DIA MUNDIAL DO DIABETES: UMA DOENÇA SILENCIOSA COM IMPACTOS DA BOCA AO CORAÇÃO

O Dia Mundial do Diabetes, celebrado anualmente em 14 de novembro, joga luz sobre uma das doenças crônicas que mais cresce no mundo. No Brasil, segundo a Federação Internacional de Diabetes (IDF), mais de 16 milhões de pessoas convivem com a condição, muitas delas sem saber. A data serve como um alerta global para os perigos do excesso de açúcar no sangue, um problema que, se não controlado, pode levar a complicações devastadoras.
A doença se apresenta principalmente de duas formas, com origens e características distintas: o Tipo 1 e o Tipo 2.
Tipo 1: A Origem Autoimune
O diabetes Tipo 1, geralmente diagnosticado na infância ou adolescência, não é “adquirido”, mas sim uma condição autoimune. Embora a pessoa possa nascer com a predisposição genética, a doença se manifesta quando o sistema imunológico do próprio corpo ataca e destrói as células beta do pâncreas, responsáveis pela produção de insulina.
Sem insulina (o hormônio que “transporta” a glicose para dentro das células), o açúcar se acumula no sangue. Pacientes com Tipo 1 são insulinodependentes, ou seja, precisam de injeções diárias do hormônio para sobreviver.
Tipo 2: A Doença Adquirida pelo Estilo de Vida
O diabetes Tipo 2 é o mais comum, representando cerca de 90% dos casos. Este tipo é “adquirido” e está fortemente associado ao estilo de vida moderno. Fatores como sobrepeso ou obesidade, sedentarismo, dieta inadequada rica em açúcares e gorduras, e histórico familiar contribuem para o seu desenvolvimento.
No Tipo 2, o corpo desenvolve “resistência à insulina” (o hormônio é produzido, mas não consegue agir corretamente) ou não produz insulina em quantidade suficiente.
Os Perigos Além da Glicose
O grande perigo do diabetes, tanto Tipo 1 quanto Tipo 2, é sua natureza silenciosa. O excesso de glicose no sangue age como um veneno lento, danificando vasos sanguíneos e nervos por todo o corpo. As complicações mais temidas incluem:
- Doenças cardiovasculares: É a principal causa de morte, aumentando drasticamente o risco de infarto e AVC.

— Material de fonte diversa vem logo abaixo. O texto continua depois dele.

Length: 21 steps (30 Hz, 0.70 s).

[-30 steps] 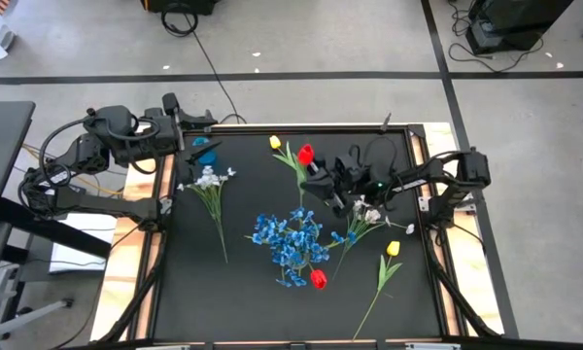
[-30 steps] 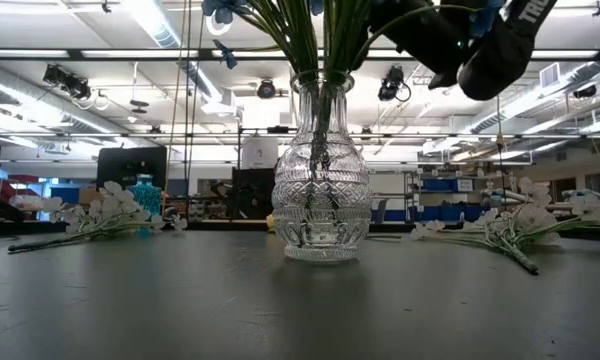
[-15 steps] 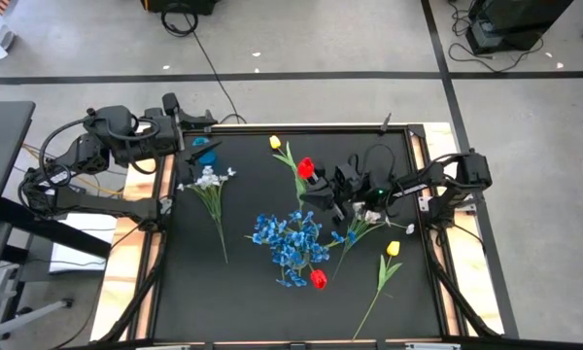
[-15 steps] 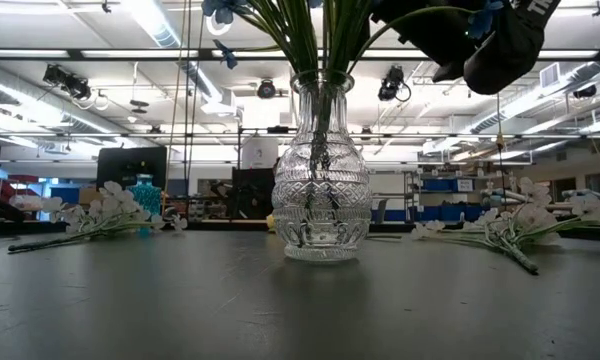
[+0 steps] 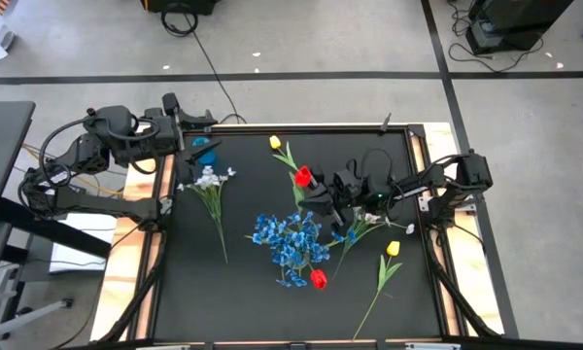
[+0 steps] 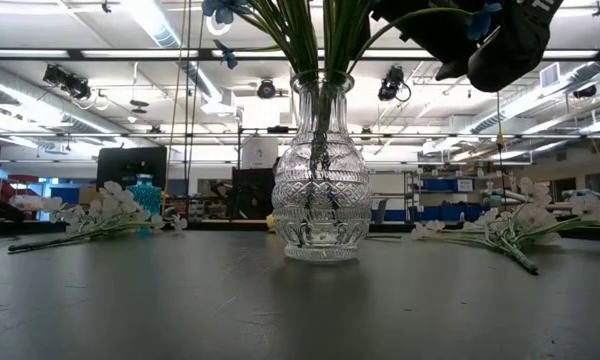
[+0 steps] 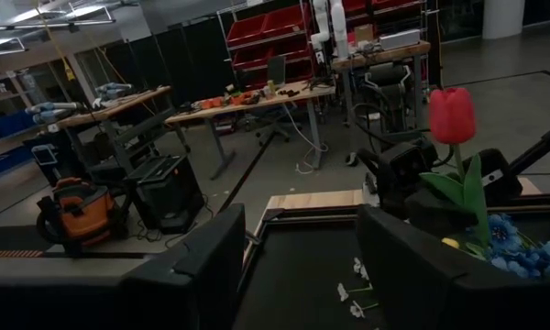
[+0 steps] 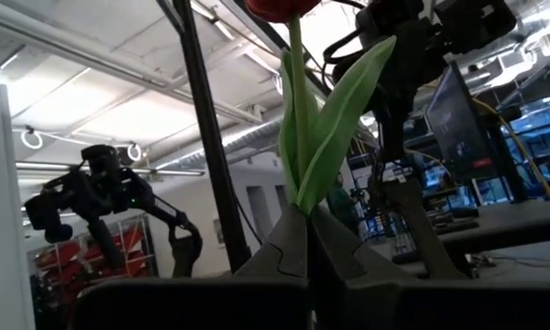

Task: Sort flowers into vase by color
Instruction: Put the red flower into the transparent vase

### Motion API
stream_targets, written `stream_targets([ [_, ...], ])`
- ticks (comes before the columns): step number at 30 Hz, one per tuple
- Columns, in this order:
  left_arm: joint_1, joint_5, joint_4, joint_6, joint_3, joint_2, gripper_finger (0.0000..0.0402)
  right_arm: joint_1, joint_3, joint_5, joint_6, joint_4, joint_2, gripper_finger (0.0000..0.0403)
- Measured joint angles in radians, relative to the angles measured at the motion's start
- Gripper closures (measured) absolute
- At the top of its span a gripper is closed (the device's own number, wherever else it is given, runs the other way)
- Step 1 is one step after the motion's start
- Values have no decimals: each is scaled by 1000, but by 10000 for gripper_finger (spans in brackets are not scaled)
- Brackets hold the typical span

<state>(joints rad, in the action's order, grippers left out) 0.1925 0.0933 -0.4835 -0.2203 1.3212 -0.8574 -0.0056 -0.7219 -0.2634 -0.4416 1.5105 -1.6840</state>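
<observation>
Red tulip rides high over the desk, stem pinched in the right claw, just beside the vase already holding blue bunches. Drop it in there and colours mix. Left claw waits open, empty.

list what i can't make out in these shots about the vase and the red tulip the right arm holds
- Vase: hidden in the high view under the blue flowers.
- Blooms in the vase: cut off by the low view's top edge.
- Held red tulip: its stem below the right gripper is hidden by the shut jaws in the right wrist view.
</observation>
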Motion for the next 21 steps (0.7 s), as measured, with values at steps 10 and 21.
stream_targets([
  [10,0,0,0,0,0,0,186,4,0,-25,49,19,0,399],
  [21,0,0,0,0,0,0,186,37,0,0,87,27,0,399],
])
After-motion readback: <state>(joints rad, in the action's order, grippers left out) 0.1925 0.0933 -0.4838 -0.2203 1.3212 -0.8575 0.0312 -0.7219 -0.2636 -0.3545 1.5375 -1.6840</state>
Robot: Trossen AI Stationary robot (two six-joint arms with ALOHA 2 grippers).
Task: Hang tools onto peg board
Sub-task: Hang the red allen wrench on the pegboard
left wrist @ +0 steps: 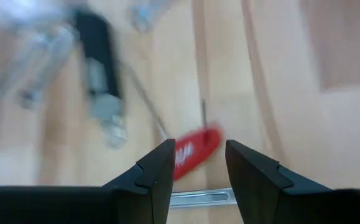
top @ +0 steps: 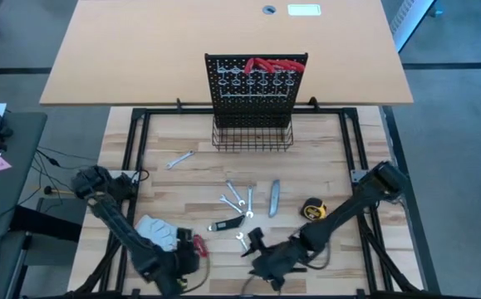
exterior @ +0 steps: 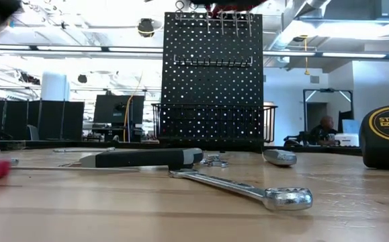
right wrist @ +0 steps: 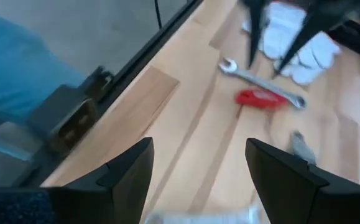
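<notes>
both end effectors stand open and empty at the near edge of the counter [top: 323, 133]: left end effector [left wrist: 198, 177] over a red-handled tool [top: 197, 243], right end effector [right wrist: 198, 180] near centre. loose wrenches [top: 238, 198] lie between them and the far peg board [top: 255, 87].

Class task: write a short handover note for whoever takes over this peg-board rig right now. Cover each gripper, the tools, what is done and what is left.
Left gripper: open, empty, low at the near table edge beside the white gloves, above a red-handled tool.
Right gripper: open, empty, near edge.
Done: red-handled tools hang on the peg board.
Left on the table: wrenches, utility knife, tape measure, black-handled tool, a lone wrench.
</notes>
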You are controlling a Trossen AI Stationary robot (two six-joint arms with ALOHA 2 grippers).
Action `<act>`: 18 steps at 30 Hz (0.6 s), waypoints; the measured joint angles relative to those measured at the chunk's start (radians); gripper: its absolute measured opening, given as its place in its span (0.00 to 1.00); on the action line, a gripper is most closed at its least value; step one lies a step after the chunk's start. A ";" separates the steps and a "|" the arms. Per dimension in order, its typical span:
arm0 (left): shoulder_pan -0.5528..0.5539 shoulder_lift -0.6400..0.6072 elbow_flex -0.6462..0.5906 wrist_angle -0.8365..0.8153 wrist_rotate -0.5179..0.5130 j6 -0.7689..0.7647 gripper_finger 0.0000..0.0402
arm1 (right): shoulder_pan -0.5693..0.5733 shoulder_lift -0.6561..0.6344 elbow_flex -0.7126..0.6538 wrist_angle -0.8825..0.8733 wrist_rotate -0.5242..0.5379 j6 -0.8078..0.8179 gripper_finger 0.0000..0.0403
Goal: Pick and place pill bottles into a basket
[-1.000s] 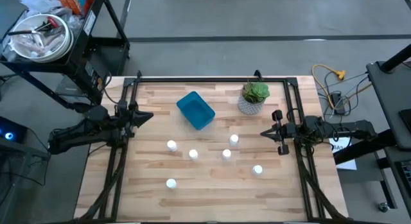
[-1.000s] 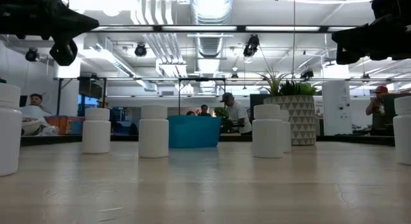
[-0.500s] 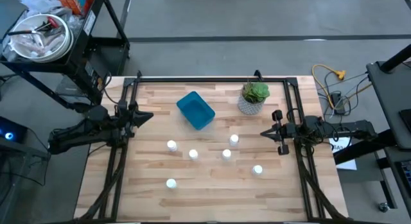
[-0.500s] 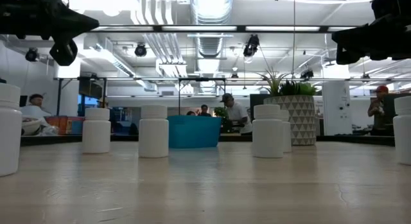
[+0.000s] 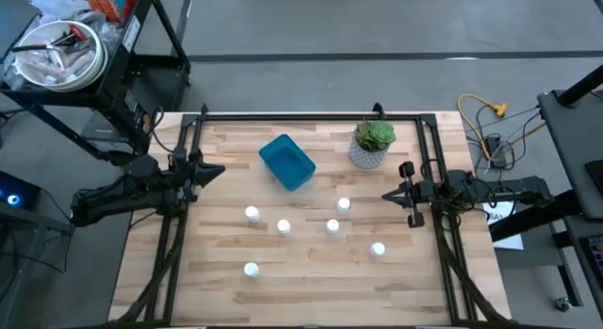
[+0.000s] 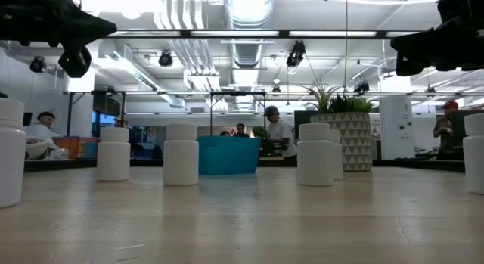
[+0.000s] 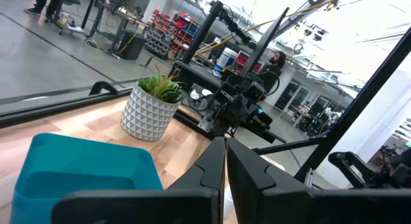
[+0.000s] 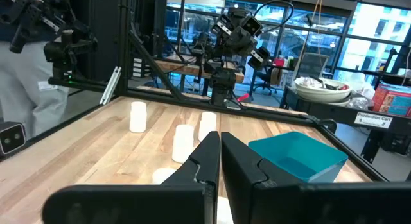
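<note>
Butcher-block tabletop (image 5: 311,282) of pale wood strips, framed by black rails, sits on a grey concrete floor. No brand or label can be read anywhere; the bottles look plain white, and the print on a white tag at the right edge is too small to make out.

At the left edge, the left gripper (image 5: 219,172) hangs above the table, fingers pressed together on nothing. Just right of it the basket (image 5: 286,161), bright blue, lies turned at an angle in the far half of the table. Six pill bottles stand upright and loose on the wood nearer the camera side: one (image 5: 252,214) toward the left, one (image 5: 251,269) nearest the front, then one (image 5: 284,226), one (image 5: 332,226), one (image 5: 344,205) and, farthest right, one (image 5: 378,249). A white patterned pot with a green plant (image 5: 373,144) stands near the far right corner. The right gripper (image 5: 388,194) waits at the right edge, fingers likewise pressed together and empty.

Beyond the table, an open workshop with ceiling ducts, strip lights and several people.
</note>
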 joint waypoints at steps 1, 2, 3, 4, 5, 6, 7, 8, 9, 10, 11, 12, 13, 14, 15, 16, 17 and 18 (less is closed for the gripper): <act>0.000 0.000 0.000 0.000 0.000 0.000 0.00 | 0.000 0.000 0.000 0.002 0.000 0.030 0.02; 0.000 0.000 0.000 0.000 0.000 0.000 0.00 | 0.000 0.000 0.000 0.010 0.000 0.080 0.02; 0.000 0.000 0.000 0.000 0.000 0.000 0.00 | 0.000 0.000 0.000 0.027 0.000 0.148 0.02; 0.000 0.000 0.000 0.000 0.000 0.000 0.00 | 0.000 0.000 0.000 0.051 -0.001 0.236 0.02; 0.000 0.000 0.000 0.000 0.000 0.000 0.00 | 0.000 0.000 0.000 0.079 0.000 0.341 0.02; 0.000 0.000 0.000 0.000 0.000 0.000 0.00 | 0.000 0.000 0.000 0.107 0.000 0.447 0.02; 0.000 0.000 0.000 0.000 0.000 0.000 0.00 | 0.000 0.000 0.000 0.137 0.000 0.548 0.02; 0.000 0.000 0.000 0.000 0.000 0.000 0.00 | 0.000 0.000 0.000 0.166 0.000 0.644 0.02; 0.000 0.000 0.000 0.000 0.000 0.000 0.00 | 0.000 0.000 0.000 0.197 0.000 0.732 0.02; 0.000 0.000 0.000 0.000 0.000 0.000 0.00 | 0.000 0.000 0.000 0.224 0.007 0.802 0.02; 0.000 0.000 0.000 0.000 0.000 0.000 0.00 | 0.000 0.000 0.000 0.245 0.028 0.859 0.02; 0.000 0.000 0.000 0.000 0.000 0.000 0.00 | 0.000 0.000 0.000 0.258 0.054 0.907 0.02; 0.000 0.000 0.000 0.000 0.000 0.000 0.00 | 0.000 0.000 0.000 0.271 0.078 0.954 0.02; 0.000 0.000 0.000 0.000 0.000 0.000 0.00 | 0.000 0.000 0.000 0.284 0.090 0.999 0.02; 0.000 0.000 0.000 0.000 0.000 0.000 0.00 | 0.000 0.000 0.000 0.299 0.101 1.033 0.02; 0.000 0.000 0.000 0.000 0.000 0.000 0.00 | 0.000 0.000 0.000 0.317 0.107 1.054 0.02; 0.000 0.000 0.000 0.000 0.000 0.000 0.00 | 0.000 0.000 0.000 0.338 0.112 1.062 0.02; 0.000 0.000 0.000 0.000 0.000 0.000 0.00 | 0.000 0.002 0.000 0.361 0.115 1.063 0.02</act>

- Nefropatia (Doença Renal): O diabetes é a principal causa de insuficiência renal terminal, levando à necessidade de diálise.
- Retinopatia (Problemas de Visão): Pode causar danos severos à retina, levando à cegueira.
- Neuropatia (Danos aos Nervos): Causa perda de sensibilidade, especialmente nos pés, aumentando o risco de feridas que não cicatrizam e podem levar a amputações.
Um Risco Oculto: A Saúde Bucal
O que muitos ainda não sabem é que o diabetes tem um impacto direto e severo na saúde bucal, podendo até mesmo afetar a estética do sorriso.
Segundo o Dr. Paulo Yanase, dentista da rede Oral Sin, o descontrole da doença afeta a boca de várias maneiras. “A diabetes pode causar altos níveis elevados de glicose no sangue, que acabam se refletindo na saliva, criando um ambiente ideal para a proliferação de bactérias e fungos”, explica.
Esse desequilíbrio, segundo o especialista, aumenta o risco de inflamações graves na gengiva, como a gengivite (estágio inicial) e a periodontite (estágio avançado que pode levar à perda dos dentes). Além disso, a doença pode causar boca seca (xerostomia), mau hálito e uma maior propensão a infecções.
O Impacto no Sorriso e nos Tratamentos
Os problemas não são apenas de saúde, mas também estéticos. “Quando há inflamação, a gengiva pode ficar retraída, inchada ou com sangramentos, o que altera o contorno dos dentes”, aponta Dr. Yanase. A boca seca também favorece o aparecimento de manchas, deixando os dentes com aparência mais opaca.
O dentista alerta que o diabetes descompensado interfere diretamente na capacidade do corpo de cicatrizar. “Pacientes com glicemia fora de controle têm mais dificuldade de cicatrização após procedimentos como implantes e podem ter menor durabilidade em tratamentos estéticos”, comenta.
Por isso, o controle glicêmico é essencial para o sucesso de qualquer tratamento odontológico. O corpo costuma dar sinais, e a boca é um deles: gengiva inchada, mau hálito persistente, gosto metálico e boca seca são sintomas de alerta.
“Em muitos casos, o dentista é o primeiro profissional a perceber que há algo errado com o controle glicêmico do paciente, e pode indicar uma investigação médica mais aprofundada”, finaliza o Dr. Yanase.